Hobbies? I like to watch foreign cinema a lot. I play guitar and many other unislamic activiites lol. I actually took up drinking recently as I rejected it in my teens as I didn't like it. But as long as you're with people you enjoy being with and it's a social thing it's fine I feel. Never drunk alone however and don't intend to, don't smoke either. Literature from authors like Arundhati Roy, Khalid Hosseini and the late Frantz Fanon & Anarcho-Syndicalist Jean-Paul Sartre.
I like watching TV series also! I would highly recommend only the first season of True Detective, Matthew McConaughey's dialectical discourses with Woody Harrelson are amazing and thought-provoking.

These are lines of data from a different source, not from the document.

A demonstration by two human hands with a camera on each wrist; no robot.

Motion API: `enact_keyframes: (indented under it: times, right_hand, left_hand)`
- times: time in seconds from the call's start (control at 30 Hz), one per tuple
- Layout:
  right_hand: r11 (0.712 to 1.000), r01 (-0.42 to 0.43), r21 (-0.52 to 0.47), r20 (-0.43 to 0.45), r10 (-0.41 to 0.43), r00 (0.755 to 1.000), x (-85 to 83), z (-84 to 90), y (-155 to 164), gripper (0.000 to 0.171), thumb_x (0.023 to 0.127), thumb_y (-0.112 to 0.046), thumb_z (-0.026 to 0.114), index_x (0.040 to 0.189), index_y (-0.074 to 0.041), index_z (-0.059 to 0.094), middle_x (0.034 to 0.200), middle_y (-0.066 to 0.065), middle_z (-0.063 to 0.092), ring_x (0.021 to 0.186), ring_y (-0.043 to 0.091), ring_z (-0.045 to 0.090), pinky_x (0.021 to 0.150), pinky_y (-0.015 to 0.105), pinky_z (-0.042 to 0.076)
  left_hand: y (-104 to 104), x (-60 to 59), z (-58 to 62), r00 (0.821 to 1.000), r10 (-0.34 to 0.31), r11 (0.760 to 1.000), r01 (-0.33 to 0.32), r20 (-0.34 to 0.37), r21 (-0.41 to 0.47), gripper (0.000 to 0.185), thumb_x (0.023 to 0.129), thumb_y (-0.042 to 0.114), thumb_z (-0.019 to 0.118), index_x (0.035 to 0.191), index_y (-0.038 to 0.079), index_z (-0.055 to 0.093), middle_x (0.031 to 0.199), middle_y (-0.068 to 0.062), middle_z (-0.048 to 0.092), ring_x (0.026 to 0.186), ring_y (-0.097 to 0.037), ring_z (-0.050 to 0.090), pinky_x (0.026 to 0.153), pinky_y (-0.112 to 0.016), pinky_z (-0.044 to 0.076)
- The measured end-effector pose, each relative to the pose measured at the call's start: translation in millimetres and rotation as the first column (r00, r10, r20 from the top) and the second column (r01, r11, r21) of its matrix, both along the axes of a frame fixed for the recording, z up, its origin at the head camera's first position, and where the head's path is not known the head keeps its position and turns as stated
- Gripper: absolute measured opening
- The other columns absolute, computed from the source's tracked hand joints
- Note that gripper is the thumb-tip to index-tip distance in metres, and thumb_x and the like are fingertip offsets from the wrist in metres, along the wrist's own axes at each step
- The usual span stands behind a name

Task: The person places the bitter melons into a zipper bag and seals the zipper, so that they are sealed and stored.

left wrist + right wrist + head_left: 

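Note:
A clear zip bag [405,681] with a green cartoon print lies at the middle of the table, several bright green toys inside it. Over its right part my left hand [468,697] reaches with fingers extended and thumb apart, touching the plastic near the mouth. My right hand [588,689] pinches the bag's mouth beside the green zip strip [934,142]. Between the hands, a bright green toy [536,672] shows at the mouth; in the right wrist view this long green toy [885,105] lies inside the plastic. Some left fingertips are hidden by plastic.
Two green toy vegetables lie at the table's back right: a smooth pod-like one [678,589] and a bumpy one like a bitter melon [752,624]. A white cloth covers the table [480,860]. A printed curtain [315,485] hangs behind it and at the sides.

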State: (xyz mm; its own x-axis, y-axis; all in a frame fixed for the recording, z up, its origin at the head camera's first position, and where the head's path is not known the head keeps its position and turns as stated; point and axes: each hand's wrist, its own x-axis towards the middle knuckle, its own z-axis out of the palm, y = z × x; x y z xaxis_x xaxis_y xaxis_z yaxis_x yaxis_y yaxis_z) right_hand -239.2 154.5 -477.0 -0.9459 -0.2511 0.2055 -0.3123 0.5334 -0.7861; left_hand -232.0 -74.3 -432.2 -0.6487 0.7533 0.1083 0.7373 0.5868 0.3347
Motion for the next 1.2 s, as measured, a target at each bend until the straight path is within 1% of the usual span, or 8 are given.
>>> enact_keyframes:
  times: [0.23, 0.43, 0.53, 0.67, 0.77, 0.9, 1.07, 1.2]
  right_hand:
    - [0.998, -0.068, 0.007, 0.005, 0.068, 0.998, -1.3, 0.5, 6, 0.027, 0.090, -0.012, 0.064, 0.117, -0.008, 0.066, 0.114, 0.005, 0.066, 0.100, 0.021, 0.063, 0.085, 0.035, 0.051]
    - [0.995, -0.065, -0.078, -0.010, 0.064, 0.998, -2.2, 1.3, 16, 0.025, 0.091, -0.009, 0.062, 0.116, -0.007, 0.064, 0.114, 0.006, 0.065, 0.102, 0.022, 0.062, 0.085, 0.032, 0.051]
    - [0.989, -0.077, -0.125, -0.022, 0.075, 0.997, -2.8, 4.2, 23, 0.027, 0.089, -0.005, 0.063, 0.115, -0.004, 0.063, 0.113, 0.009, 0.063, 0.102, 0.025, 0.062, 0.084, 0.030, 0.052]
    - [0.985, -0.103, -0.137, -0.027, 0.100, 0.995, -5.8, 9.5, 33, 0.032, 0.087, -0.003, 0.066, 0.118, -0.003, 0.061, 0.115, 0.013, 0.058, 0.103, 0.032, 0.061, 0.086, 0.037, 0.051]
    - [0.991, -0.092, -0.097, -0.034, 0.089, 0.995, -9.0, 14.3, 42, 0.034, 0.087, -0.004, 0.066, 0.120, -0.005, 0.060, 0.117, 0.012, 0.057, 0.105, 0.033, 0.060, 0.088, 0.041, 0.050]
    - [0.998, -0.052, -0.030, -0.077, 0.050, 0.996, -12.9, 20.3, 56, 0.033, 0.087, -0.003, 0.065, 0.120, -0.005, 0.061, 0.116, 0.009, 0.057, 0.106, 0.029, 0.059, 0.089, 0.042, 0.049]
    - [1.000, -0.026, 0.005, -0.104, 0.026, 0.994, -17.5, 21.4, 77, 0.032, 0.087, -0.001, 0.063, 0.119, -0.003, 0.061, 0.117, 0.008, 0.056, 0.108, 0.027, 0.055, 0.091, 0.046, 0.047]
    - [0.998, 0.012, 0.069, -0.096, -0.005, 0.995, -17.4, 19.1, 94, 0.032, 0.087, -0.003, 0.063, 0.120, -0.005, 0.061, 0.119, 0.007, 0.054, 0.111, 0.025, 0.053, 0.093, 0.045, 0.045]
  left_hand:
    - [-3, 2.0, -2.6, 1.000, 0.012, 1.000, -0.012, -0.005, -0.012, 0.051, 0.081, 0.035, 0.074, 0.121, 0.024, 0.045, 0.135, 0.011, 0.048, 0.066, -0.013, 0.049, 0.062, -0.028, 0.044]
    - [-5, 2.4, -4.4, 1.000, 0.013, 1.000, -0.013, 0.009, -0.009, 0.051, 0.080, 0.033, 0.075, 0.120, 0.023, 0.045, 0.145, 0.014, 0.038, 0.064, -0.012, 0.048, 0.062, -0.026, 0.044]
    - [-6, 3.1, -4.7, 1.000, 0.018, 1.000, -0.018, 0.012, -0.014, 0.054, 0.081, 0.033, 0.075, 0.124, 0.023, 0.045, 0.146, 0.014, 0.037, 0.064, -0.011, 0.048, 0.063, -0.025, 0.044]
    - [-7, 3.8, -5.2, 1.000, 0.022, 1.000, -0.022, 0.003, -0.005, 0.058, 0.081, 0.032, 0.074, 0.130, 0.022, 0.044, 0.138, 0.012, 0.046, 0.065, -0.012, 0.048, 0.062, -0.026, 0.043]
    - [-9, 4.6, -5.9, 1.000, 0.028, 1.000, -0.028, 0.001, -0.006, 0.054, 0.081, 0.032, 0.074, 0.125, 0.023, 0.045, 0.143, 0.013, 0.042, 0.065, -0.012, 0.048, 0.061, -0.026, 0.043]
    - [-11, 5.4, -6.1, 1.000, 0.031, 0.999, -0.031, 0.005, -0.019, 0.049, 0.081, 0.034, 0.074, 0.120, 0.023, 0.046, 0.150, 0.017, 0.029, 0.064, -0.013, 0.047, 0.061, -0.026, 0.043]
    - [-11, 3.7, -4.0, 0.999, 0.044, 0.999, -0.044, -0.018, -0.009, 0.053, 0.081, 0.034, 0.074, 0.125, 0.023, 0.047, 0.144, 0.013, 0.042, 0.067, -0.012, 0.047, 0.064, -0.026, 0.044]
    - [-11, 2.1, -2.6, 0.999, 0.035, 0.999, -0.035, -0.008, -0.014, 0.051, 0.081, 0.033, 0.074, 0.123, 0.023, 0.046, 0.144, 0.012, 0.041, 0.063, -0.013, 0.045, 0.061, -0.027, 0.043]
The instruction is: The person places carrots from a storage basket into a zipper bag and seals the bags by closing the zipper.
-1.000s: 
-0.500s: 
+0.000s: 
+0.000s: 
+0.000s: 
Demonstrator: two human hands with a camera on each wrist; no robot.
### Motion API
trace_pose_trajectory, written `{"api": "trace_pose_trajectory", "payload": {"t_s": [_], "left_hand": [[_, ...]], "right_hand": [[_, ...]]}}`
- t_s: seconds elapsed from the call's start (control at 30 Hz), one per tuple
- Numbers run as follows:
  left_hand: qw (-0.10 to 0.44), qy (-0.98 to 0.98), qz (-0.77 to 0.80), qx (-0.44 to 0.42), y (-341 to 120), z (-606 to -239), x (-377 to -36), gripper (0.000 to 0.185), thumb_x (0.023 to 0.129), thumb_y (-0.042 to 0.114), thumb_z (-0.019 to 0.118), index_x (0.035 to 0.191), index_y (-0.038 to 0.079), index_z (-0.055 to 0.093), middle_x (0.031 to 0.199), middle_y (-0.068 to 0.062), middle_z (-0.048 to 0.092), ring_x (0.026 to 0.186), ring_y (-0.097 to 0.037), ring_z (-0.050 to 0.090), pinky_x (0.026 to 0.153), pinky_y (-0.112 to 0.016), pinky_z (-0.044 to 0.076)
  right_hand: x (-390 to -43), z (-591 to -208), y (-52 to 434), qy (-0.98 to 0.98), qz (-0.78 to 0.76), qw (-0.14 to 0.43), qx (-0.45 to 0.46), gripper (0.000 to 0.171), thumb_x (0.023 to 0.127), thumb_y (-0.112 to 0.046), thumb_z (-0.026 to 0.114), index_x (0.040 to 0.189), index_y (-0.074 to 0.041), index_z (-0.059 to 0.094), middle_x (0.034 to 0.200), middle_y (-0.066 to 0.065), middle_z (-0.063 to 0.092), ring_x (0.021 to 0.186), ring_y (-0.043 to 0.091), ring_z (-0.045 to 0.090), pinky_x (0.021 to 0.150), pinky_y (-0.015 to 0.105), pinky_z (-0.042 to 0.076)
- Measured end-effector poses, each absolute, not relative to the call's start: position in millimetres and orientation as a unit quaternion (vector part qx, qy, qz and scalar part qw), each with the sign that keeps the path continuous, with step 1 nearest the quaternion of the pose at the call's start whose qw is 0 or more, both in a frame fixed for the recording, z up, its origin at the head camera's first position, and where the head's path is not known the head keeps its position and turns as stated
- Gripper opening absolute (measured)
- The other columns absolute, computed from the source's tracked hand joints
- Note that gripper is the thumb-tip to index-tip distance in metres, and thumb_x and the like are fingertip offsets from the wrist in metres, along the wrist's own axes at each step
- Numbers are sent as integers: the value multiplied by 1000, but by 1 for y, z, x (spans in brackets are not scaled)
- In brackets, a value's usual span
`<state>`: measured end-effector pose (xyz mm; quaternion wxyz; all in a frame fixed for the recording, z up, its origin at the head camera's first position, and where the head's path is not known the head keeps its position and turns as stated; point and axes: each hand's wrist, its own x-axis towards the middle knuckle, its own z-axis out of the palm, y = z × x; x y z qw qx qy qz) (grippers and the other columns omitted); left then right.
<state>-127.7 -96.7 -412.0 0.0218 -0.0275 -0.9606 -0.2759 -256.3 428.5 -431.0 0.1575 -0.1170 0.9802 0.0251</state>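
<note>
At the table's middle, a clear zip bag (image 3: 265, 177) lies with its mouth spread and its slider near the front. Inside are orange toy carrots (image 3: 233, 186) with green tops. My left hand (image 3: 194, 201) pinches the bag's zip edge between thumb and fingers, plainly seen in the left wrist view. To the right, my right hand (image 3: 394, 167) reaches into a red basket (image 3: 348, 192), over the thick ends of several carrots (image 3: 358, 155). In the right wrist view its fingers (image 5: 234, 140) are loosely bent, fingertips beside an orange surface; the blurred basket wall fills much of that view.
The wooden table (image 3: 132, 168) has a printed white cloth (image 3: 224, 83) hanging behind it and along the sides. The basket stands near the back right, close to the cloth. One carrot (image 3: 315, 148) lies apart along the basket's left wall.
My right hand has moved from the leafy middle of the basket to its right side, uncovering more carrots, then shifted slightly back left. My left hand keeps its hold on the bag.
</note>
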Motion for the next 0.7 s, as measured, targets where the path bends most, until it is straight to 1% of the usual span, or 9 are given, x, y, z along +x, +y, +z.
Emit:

There are some lessons from Islam I guess I'll never unlearn and they're not all so bad. I also like to think just because we've left our religion, that it does not make us brown-nosers or anglophiles. I'm proud of who I am and not ashamed of my family at all.
Anyway! I hope that serves enough as an introduction feel free to say hi and get the ball rolling! I also have kik if anyone is interested in talking on a more personal note.